What is an IBCLC?

By Krista Gray, IBCLC. Last updated July 10, 2017.


There are many types of breastfeeding helpers around – some with more skill and training than others.  Anyone can use the title “Lactation Consultant” – even if they have no training in lactation!  So, how can you tell them apart?  How can you know what type of support you need?

An IBCLC Lactation Consultant

An International Board Certified Lactation Consultant (IBCLC) is the professional level of qualification in breastfeeding support. They are the only breastfeeding counselors who are professionally licensed in the field of lactation.  IBCLC’s must document over 1000 clinical hours helping mothers with breastfeeding support, take 90 hours of lactation-specific coursework, and either come from a medical background or complete all university-level requirements for admittance to medical school.  Once these criteria are met they can apply to take the board exam in lactation.  If they pass, an international, independent licensing board, the International Board of Lactation Consultant Examiners, confers the professional IBCLC license.
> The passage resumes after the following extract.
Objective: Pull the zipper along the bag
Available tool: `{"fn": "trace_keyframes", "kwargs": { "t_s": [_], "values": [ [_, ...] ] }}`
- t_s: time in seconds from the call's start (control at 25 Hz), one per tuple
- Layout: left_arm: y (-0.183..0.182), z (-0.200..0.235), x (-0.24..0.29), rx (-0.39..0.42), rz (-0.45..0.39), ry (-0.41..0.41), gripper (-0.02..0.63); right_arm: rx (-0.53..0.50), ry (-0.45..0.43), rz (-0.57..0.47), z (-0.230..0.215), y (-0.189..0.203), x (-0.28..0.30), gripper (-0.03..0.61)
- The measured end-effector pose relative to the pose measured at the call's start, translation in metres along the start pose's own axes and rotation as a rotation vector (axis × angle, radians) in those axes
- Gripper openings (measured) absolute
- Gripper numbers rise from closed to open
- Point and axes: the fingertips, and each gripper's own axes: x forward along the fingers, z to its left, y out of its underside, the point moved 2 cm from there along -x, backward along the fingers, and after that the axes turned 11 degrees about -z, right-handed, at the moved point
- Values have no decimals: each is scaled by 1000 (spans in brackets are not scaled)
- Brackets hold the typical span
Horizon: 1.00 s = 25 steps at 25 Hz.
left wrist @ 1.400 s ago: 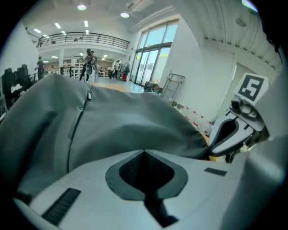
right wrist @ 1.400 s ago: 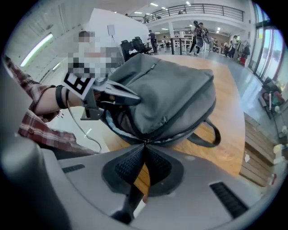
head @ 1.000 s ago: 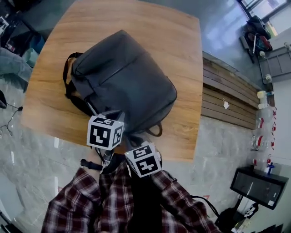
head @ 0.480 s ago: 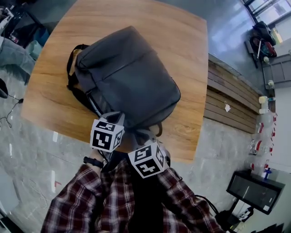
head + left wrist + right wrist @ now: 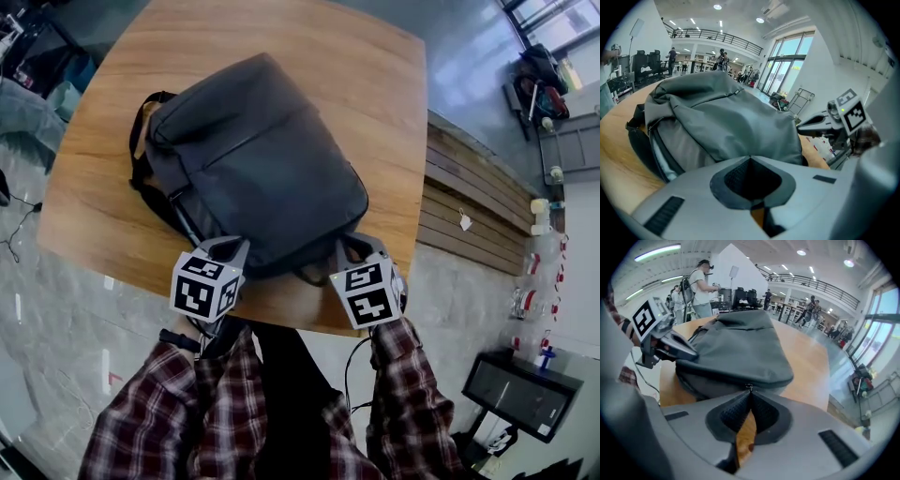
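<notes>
Item under inspection: one dark grey bag [image 5: 253, 159], lying flat on a wooden counter [image 5: 375, 112]. It sits diagonally, with its near end at the counter edge closest to the person. Dark shoulder straps [image 5: 141, 183] protrude from under its far-left side.

Left tongs [image 5: 223, 246]: positioned at the bag's near-left corner, touching it. The left gripper view shows the two pads pressed together with no gap at the tips. The tips sit against the lower edge of the grey fabric; whether any fabric is pinched between them cannot be determined. To the left of that point, a gap runs along the bag's side and a strip of paler lining [image 5: 660, 157] shows in it.

Right tongs [image 5: 361, 247]: positioned at the bag's near-right corner, well apart from the left tongs, with the bag's near end spanning the space between them. The right gripper view shows the pads narrowed to contact at the tips, clamped on a small metal zipper pull [image 5: 748, 387] that stands right at the bag's lower edge. Bare counter wood is visible through the slit below the tips.

Each tool carries its marker cube [image 5: 202, 286] on the person's side. Plaid sleeves [image 5: 159, 412] enter from the bottom of the head view. A slatted wooden bench [image 5: 469, 202] stands beside the counter on the right.
</notes>
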Motion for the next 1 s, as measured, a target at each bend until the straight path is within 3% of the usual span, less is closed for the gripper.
{"fn": "trace_keyframes", "kwargs": {
  "t_s": [0.2,0.44,0.6,0.68,0.8,0.88,0.92,1.0],
  "values": [
    [1,3,1,-14,8,10,8,97,92,11,-70,12,9,17],
    [-1,15,0,0,99,44,8,172,59,36,-45,24,5,17],
    [-19,49,2,133,146,-18,8,220,-28,42,15,45,-14,17],
    [-34,69,4,225,167,-106,8,231,-81,33,54,48,-21,17],
    [-70,82,1,448,183,-284,8,247,-144,16,105,40,-24,17],
    [-94,69,-3,532,141,-325,8,257,-183,8,131,31,-21,17],
    [-102,54,-3,502,107,-294,8,257,-201,3,141,26,-18,17],
    [-102,17,1,329,58,-159,8,253,-232,-11,156,14,-12,17]
  ]
}}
IBCLCs must document 75 continuing education recertification hours every five years and every ten years they must re-sit the board licensing exam itself.  IBCLCs have the most rigorous process of maintaining licensure of any medical professional as no other medical worker must re-sit the board exam in order to maintain licensing.  IBCLCs have a Code of Ethics and a Professional Scope of Practice ensuring they provide safe, competent, and evidence-based care to all breastfeeding mothers. You can see why an IBCLC has in-depth expertise in breastfeeding!

Other types of Lactation Counselors

1. Doctors, Nurses, Midwives, Health Care Providers
They receive little to no breastfeeding training and coursework while in school.  Their range of expertise with lactation may come from seeing moms breastfeed, having breastfed themselves, or having a limited amount of training outside of university as career professionals (continuing education hours, etc.).  Unless they have specifically sought out additional training in the area of lactation, they will not have professional credentials for breastfeeding support.
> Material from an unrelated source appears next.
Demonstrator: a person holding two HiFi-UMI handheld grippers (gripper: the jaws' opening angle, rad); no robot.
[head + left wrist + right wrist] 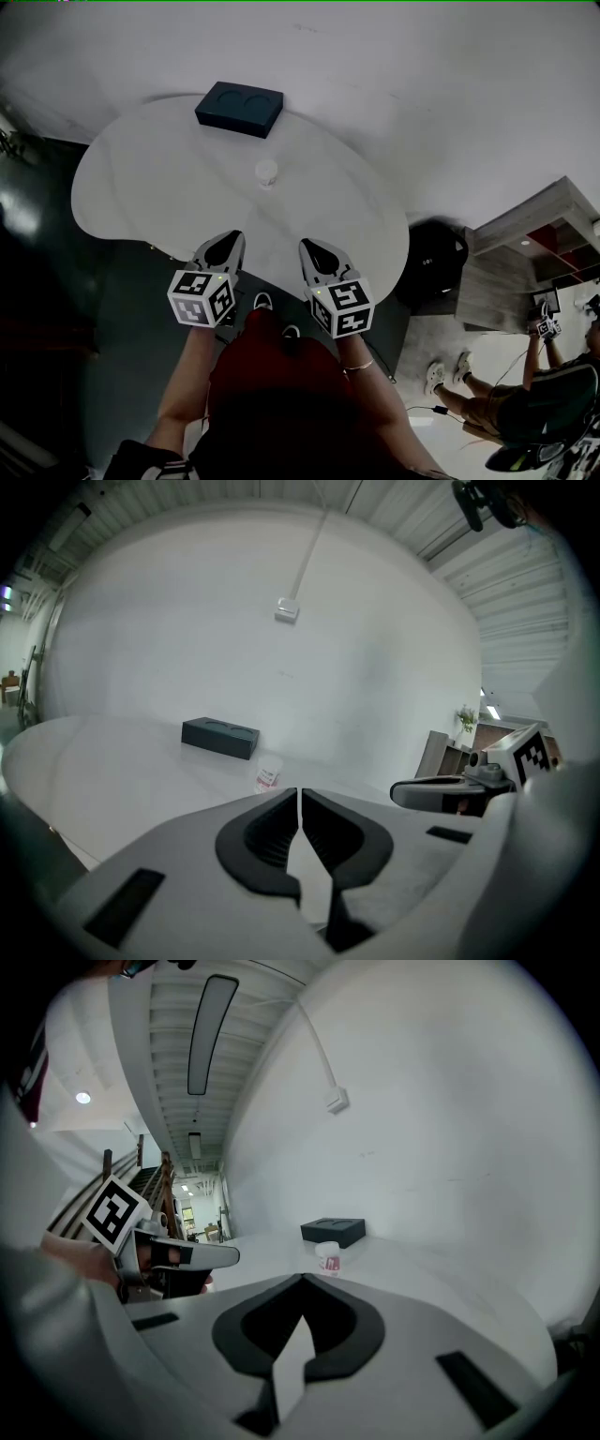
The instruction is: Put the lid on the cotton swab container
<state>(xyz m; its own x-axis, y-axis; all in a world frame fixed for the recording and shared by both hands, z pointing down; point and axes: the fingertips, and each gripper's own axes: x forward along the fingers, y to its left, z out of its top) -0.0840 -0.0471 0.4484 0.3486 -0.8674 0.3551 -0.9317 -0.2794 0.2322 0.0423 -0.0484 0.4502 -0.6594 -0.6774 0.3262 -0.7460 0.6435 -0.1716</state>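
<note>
A: As you hold them over the table's near edge, your left gripper (232, 238) and your right gripper (310, 247) sit side by side, a little apart. Both point toward the far edge of the white, round-cornered table (122, 187).
B: And your jaws? Both pairs are clenched, tips meeting, with nothing between them.
A: The small white plastic cotton swab container with a red label (266, 172) stands upright near the table's middle, well ahead of both your grippers and untouched.
B: Beyond it, at the far edge, you have the dark rectangular box with two round hollows in its top (239, 108), near the container but apart from it.
A: The container's top looks white in your right gripper view, yet it is too small to tell whether it is closed
</note>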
2. Breastfeeding Counselors
They are trained and accredited by private organizations such as La Leche League and Breastfeeding USA.  They are moms who have breastfed their own babies for at least a year and have undertaken a comprehensive part-time training which lasts from 6 months to a year or more (depending on how much time they have to devote to the educational modules).  They are volunteers who may run a local breastfeeding support group, teach a basic breastfeeding class, or help mothers one-on-one either in person or on the phone.

Where do IBCLCs work?

Some IBCLCs work in a hospital or medical office setting, some do research or policy work, some offer professional training or work in government offices, and some work in private practice.
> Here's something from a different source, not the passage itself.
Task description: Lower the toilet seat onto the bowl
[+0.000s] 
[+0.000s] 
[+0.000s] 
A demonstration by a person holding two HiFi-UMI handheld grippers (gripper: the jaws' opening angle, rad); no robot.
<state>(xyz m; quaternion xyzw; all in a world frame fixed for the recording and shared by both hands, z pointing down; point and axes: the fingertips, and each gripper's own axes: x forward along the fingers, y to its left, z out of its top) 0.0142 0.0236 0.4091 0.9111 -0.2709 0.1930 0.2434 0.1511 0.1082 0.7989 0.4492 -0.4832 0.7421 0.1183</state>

As an IBCLC in private practice I can offer home visits with plenty of time to support your situation and work through evidence-based strategies specific for you and your baby.  I can also provide prenatal breastfeeding support – both individually or in a group setting – to help you prepare to get breastfeeding off to the best start possible.

Where can I find an IBCLC in my area?

You can search here to find an IBCLC in your area.  If you are in the Upstate of South Carolina or Northeast Georgia, I would be happy to work with you in person.  Alternatively, I provide lactation consultations via Skype and FaceTime with mothers around the world.  You can learn more about my lactation services here.

When you need qualified breastfeeding support, look for the “IBCLC” certification to be sure that you have the best lactation support available.